Assessing Confounding
To decide if confounding is present, compare:
- Crude measure vs. MH adjusted measure
- A common rule of thumb: if they differ by >10-15%, confounding is likely
There is no formal statistical test for confounding - it is a judgment call based on the magnitude of the difference.
Effect Modification (Interaction)
Before computing a pooled MH estimate, check whether the stratum-specific OR/RR values are homogeneous (similar across strata). If they differ substantially, the effect of exposure varies by level of the third variable - this is effect modification (also called interaction), NOT confounding.
To test this formally, use the Breslow-Day test:
- H₀: All stratum-specific odds ratios are equal
- If p < 0.05, effect modification is likely present
- In that case, report stratum-specific estimates rather than a pooled MH estimate - pooling is misleading when there is true heterogeneity
The Cochran-Mantel-Haenszel (CMH) Extension
The CMH statistic generalizes the method to 2x2xK tables where K is any number of strata (not just 2).
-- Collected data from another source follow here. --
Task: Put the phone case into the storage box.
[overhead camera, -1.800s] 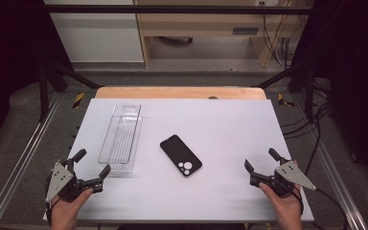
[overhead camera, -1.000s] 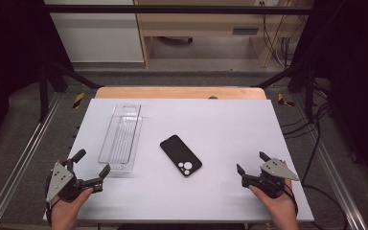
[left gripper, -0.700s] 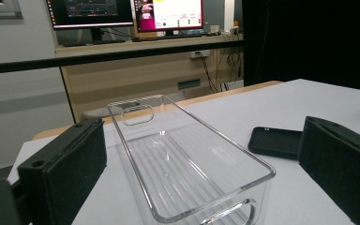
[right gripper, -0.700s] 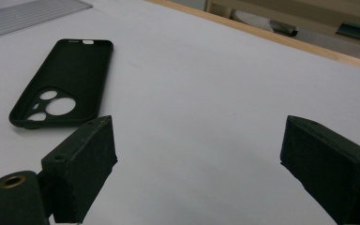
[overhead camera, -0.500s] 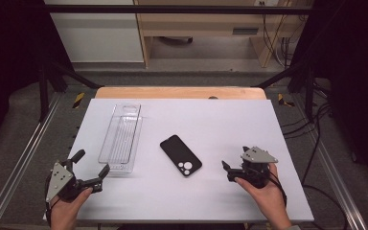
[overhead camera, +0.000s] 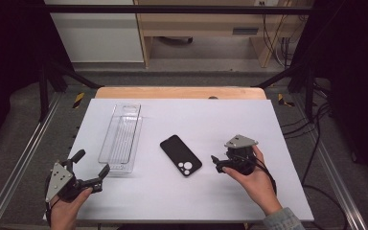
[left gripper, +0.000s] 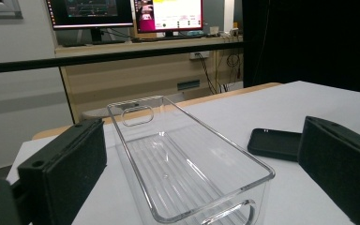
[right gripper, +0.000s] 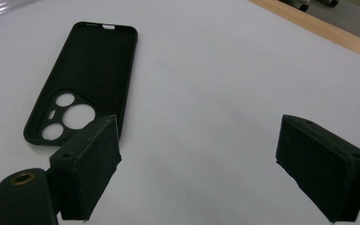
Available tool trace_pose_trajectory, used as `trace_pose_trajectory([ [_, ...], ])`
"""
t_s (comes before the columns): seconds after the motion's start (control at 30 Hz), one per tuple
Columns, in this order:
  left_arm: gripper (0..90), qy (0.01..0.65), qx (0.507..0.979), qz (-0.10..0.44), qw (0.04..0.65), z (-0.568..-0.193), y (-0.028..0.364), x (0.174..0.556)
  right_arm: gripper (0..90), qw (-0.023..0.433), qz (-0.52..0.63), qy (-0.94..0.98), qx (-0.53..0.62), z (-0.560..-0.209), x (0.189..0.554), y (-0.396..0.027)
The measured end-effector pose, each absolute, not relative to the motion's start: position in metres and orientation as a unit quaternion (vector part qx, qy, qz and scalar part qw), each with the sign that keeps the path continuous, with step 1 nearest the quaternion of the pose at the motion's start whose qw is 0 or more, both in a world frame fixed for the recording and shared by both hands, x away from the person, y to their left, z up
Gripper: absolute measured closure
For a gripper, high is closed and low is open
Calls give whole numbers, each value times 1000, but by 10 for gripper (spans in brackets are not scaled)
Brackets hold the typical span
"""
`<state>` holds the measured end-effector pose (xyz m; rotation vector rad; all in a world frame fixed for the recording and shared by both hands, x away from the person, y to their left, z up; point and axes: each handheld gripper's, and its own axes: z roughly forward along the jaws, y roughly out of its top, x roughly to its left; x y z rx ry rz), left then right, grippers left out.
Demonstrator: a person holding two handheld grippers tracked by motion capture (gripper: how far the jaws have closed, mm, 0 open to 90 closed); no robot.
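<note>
Both grippers gape empty: the right gripper (overhead camera: 216,163) just beside the case (overhead camera: 180,155) with bare table (overhead camera: 249,120) around, the left gripper (overhead camera: 92,167) at the tray (overhead camera: 121,139) end.

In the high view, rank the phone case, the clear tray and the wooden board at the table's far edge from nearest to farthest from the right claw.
1. Phone case: just left of the right claw, flat on the table.
2. Clear tray: farther left, beyond the case.
3. Wooden board: along the table's far edge.
</note>
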<state>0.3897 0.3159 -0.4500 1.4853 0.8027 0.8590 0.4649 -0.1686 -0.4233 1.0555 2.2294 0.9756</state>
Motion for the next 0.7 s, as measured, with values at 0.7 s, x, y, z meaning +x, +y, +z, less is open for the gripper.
trace_pose_trajectory([
  [0.7,12,342,641,368,581,-450,315,390,208,166,320,847,392,-421,487,-137],
])
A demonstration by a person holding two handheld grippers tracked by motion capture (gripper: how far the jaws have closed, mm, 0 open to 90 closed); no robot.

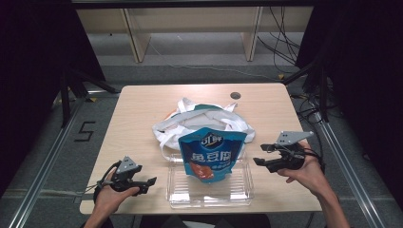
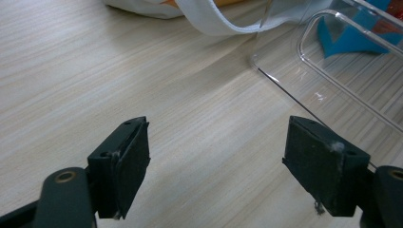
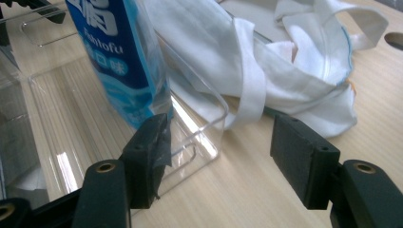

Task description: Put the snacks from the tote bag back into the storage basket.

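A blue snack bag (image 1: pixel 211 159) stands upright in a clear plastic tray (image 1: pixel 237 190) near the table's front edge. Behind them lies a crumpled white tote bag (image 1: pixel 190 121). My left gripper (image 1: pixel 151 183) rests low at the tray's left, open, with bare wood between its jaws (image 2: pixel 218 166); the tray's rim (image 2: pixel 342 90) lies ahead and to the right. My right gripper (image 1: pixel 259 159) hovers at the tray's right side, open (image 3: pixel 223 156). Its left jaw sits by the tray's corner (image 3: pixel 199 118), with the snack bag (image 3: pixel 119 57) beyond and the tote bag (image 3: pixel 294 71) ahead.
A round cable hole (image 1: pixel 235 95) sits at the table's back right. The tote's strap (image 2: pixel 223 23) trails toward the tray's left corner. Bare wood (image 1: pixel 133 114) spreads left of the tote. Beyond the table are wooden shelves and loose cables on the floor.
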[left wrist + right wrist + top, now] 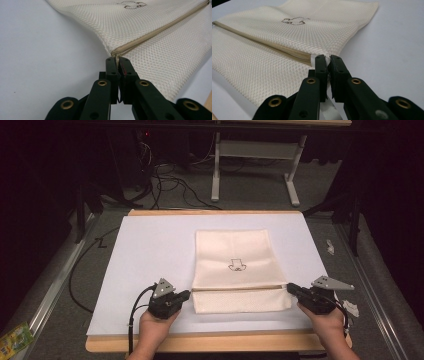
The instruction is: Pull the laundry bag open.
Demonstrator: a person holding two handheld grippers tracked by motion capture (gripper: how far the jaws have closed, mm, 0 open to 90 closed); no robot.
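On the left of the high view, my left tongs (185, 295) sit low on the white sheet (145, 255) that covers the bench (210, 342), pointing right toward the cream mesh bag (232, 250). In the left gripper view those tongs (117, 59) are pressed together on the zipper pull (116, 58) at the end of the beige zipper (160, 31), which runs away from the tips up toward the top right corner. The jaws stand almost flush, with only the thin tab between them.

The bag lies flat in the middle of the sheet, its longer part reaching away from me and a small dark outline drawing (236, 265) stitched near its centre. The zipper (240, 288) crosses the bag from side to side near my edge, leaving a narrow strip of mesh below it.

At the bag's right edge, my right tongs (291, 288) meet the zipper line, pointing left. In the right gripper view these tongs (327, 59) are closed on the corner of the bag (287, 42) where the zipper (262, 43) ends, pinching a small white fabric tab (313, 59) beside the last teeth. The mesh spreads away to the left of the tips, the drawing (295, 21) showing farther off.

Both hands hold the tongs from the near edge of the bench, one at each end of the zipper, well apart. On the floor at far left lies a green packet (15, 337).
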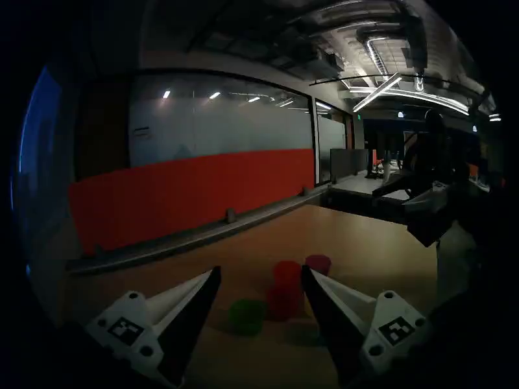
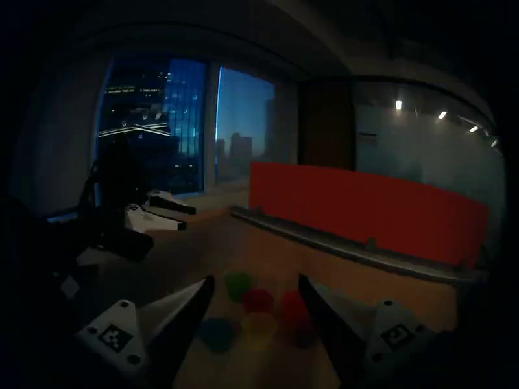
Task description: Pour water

It:
- Assumes a common odds ratio across all K strata
- Tests the null hypothesis that the two main variables are conditionally independent after controlling for the stratifying variable
- Still yields 1 degree of freedom regardless of K, giving it strong power
(Kaplan & Sadock's Comprehensive Textbook of Psychiatry)
Applications
| Context | Use |
|---|
| Epidemiology | Controlling confounders in case-control / cohort studies |
| Clinical trials | Adjusting treatment comparisons across center or baseline severity strata |
| Meta-analysis | Combining odds ratios or risk ratios from multiple 2x2 tables (one per study) |
| Psychometrics | Differential item functioning (DIF) analysis in test development |
| Survival analysis | Mantel-Cox (log-rank) test for comparing survival curves |
Assumptions and Limitations
- Common effect assumption: MH assumes the OR/RR is the same (or approximately the same) in each stratum. Violation = effect modification.
- No sparse data: Works best when each stratum has enough observations. Strata with very small counts contribute little but can distort results.
- Only one confounder at a time: Stratification handles one (or at most two) confounders simultaneously. For multiple confounders, use logistic regression (which generalizes MH).
- Binary exposure and outcome: Standard MH applies to 2x2 tables. Ordinal or continuous data require extensions.
MH vs. Other Methods
| Method | When to Use |
|---|
| MH | Simple confounder adjustment, one variable at a time; transparent and non-parametric |
| Logistic regression | Multiple confounders simultaneously; continuous covariates |
| Woolf method | Alternative pooling using log(OR) weights; less stable with sparse data |
| Random-effects meta-analysis | When heterogeneity between strata/studies is substantial |
Key Takeaway
The Mantel-Haenszel method produces a weighted average of stratum-specific effect estimates, where larger, more informative strata receive more weight. This makes it a simple, robust, and transparent way to control for a single confounding variable and obtain an adjusted measure of association - whether an OR, RR, or rate ratio - along with a valid significance test, all within a 1-df chi-square framework.